Aim of the exercise: Only the lines from the one containing "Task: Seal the" to the end of the material belong in your answer. Please copy them word for word.
......
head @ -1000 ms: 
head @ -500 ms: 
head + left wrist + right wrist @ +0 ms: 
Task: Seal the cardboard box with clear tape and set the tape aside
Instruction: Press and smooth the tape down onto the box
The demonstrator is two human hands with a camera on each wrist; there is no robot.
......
Task solution:
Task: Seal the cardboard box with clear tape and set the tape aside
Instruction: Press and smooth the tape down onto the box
The demonstrator is two human hands with a camera on each wrist; there is no robot.

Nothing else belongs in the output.